-

Discovery of Ontologies from Implicit User Knowledge

0 Chair of Computer Science 6 (Data Management) University of Erlangen https://

The purpose of the Semantic Web is to enable worldwide access to humanity's knowledge in a machine-processable way. A major obstacle to this has been that knowledge is often either represented in an incoherent way, or not externalized at all and only present in people's minds. Populating a knowledge graph and manually building an ontology by a domain expert is tedious work, requiring great initial effort until the result can be used. As a consequence, knowledge will often never be made available to the Semantic Web. The aim of this project is to develop a new approach for building ontologies from implicit user knowledge that is already present, but hidden in various artifacts like SQL query logs or application usage patterns.

Semantic Web Knowledge Graph Schema Inference Query-Driven Data Integration

In the last decades, the World Wide Web indisputably changed human society and economy. Computers, paradoxically, although essentially operating the Web, cannot make use of it on their own. Knowledge on the Web is represented mostly in a way suitable for humans, as pages containing plain text and graphics. Although web pages can be structured hierarchically and linked with each other, their inherent semantics are only accessible by a human being perceiving the content. Querying the Web is usually restricted to simple keyword-based search engines or web services with proprietary APIs. Apart from these technical obstacles, the Web also does not define coherent sets of terms that shall be used to describe concepts and entities of a particular domain, leaving that tasks to human interpretation.

The Semantic Web [ 1 ] offers a framework for machines to make use of this knowledge. Instead of storing linked HTML documents, the Semantic Web links facts with each other. This is done using the Resource Description Format (RDF), which operates on a graph-based data model. The graph can then be queried using SPARQL, the default RDF query language, which has a similar expressivity as SQL has for relational databases.

For being able to actually interpret RDF data, an ontology must be defined. This can be done either in RDF Schema or in the Web Ontology Language (OWL). In a nutshell, an ontology is a set of axioms which constrain what statements can or cannot be true and allows to deduce new statements from existing statements. Creating these ontologies manually is tedious work and therefore a blocker for Semantic Web adoption.

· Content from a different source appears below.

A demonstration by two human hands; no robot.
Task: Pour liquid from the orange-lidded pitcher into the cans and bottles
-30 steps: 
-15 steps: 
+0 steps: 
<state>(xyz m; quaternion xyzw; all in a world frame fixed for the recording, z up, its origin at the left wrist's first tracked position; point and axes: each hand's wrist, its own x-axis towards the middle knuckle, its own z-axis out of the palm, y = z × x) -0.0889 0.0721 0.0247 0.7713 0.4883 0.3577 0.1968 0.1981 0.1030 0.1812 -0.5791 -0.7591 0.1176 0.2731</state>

Knowledge already exists somewhere, either in people’s minds or in various kinds of artifacts: semi-structured file formats like CSV or JSON, plain text in natural language, applications source code, log files, or SQL queries. Transferring all this knowledge by hand into a graph is time-consuming and expensive, wherefore this can be applied only for limited use cases. Developing an at least partly automated method to perform this task could drastically lower the costs for deploying Semantic Web techniques. 2

Past Research

This PhD research project will extend the scope of the previous master thesis project Pharos, which results have been published in a followup research paper [ 6 ]. The focus of Pharos was to improve the understanding of heterogeneous data sources within a data lake by analyzing SQL query logs accessing these sources and by extracting knowledge fragments from those queries in order to gain insights about the underlying schema. This may seem unintuitive at first glance, as SQL is usually associated with relational databases, where schemata are already known, but SQL has evolved into a general query language for heterogeneous data sources. When a data scientist encounters an unknown data source, he needs a great deal of cognitive effort to understand its semantics prior to writing the queries that use the data sources for analytics. Therefore, each query implicitly contains hidden knowledge and assumptions about the data and can be seen as a partial schema definition.

For example, joining two tables over an attribute indicates that the data analyst probably identified a foreign-key-relationship, otherwise he would not have made that join. Renaming columns with speaking names or explicit type casts give hints about their meaning. s e l e c t sum( p . s a l a r y ) , dep . id , dep . name from p e r s o n p jo in department dep on p . dep_id = dep . i d where dep . l o c a t i o n= ’DE ’ or dep . l o c a t i o n = ’FR ’ group by dep . id , dep . name order by dep . name ;

Listing 1.1. Example query with partial schema information name

id has_attribute has_attribute

has_attribute joined_with

department has_attribute

has_attribute location equals equals ’FR’ is_type string salary person dep_id

’DE’

We had decided to build a knowledge graph from SQL query logs that could be used to help understanding the mental model behind data sources. A prototype was written that demonstrates the feasibility of the approach. It was implemented in form of a JDBC proxy driver that can capture and analyze all SQL queries a Java application sends to a SQL query engine like Apache Drill, allowing a minimal-invasive deployment of the prototype into existing workflows, as it is compatible with any software using JDBC drivers. The prototype was evaluated using a test database with a known schema and a set of test queries, based on exercises of our introductory database lecture. 3

Research Objectives

The resulting knowledge graph describes how data sources have been used by analysts, but does not describe the semantics of the data sources themselves, like value constraints or foreign key relationships. Human interpretation of the results is required to gain insights about the used data sources. Therefore, the next level will be to perform automatic reasoning on top of the knowledge graph. This requires to generate an (incomplete) ontology for describing the semantics of data sources. As knowledge derived from SQL queries may be contradictory when the query log contains queries that are not conforming to the underlying schema - an approximate approach is needed to deal with this ambiguity.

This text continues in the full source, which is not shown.